=== Task statement ===
From the entries below, copy every line that holds the word "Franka".

=== Data ===
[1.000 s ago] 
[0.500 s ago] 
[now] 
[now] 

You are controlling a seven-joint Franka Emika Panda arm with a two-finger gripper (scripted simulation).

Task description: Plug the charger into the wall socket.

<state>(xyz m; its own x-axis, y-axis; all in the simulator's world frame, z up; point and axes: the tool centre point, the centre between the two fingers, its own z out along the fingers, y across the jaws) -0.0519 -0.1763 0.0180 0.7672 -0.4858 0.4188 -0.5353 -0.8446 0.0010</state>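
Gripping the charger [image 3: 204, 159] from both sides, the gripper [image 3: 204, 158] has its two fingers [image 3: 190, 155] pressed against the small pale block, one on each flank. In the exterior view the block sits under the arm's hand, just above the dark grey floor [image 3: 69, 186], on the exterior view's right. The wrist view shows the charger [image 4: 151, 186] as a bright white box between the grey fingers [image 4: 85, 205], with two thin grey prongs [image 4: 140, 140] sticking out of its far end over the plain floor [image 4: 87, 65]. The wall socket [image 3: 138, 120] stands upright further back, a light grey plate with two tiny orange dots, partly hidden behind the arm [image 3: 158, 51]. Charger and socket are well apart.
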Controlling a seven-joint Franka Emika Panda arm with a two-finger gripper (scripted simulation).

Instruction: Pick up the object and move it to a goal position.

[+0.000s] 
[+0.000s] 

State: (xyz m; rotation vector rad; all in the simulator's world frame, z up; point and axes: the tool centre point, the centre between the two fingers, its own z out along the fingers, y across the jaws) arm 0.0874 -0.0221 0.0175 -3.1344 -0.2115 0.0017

=== Exercise answer ===
You are controlling a seven-joint Franka Emika Panda arm with a two-finger gripper (scripted simulation).
Controlling a seven-joint Franka Emika Panda arm with a two-finger gripper (scripted simulation).

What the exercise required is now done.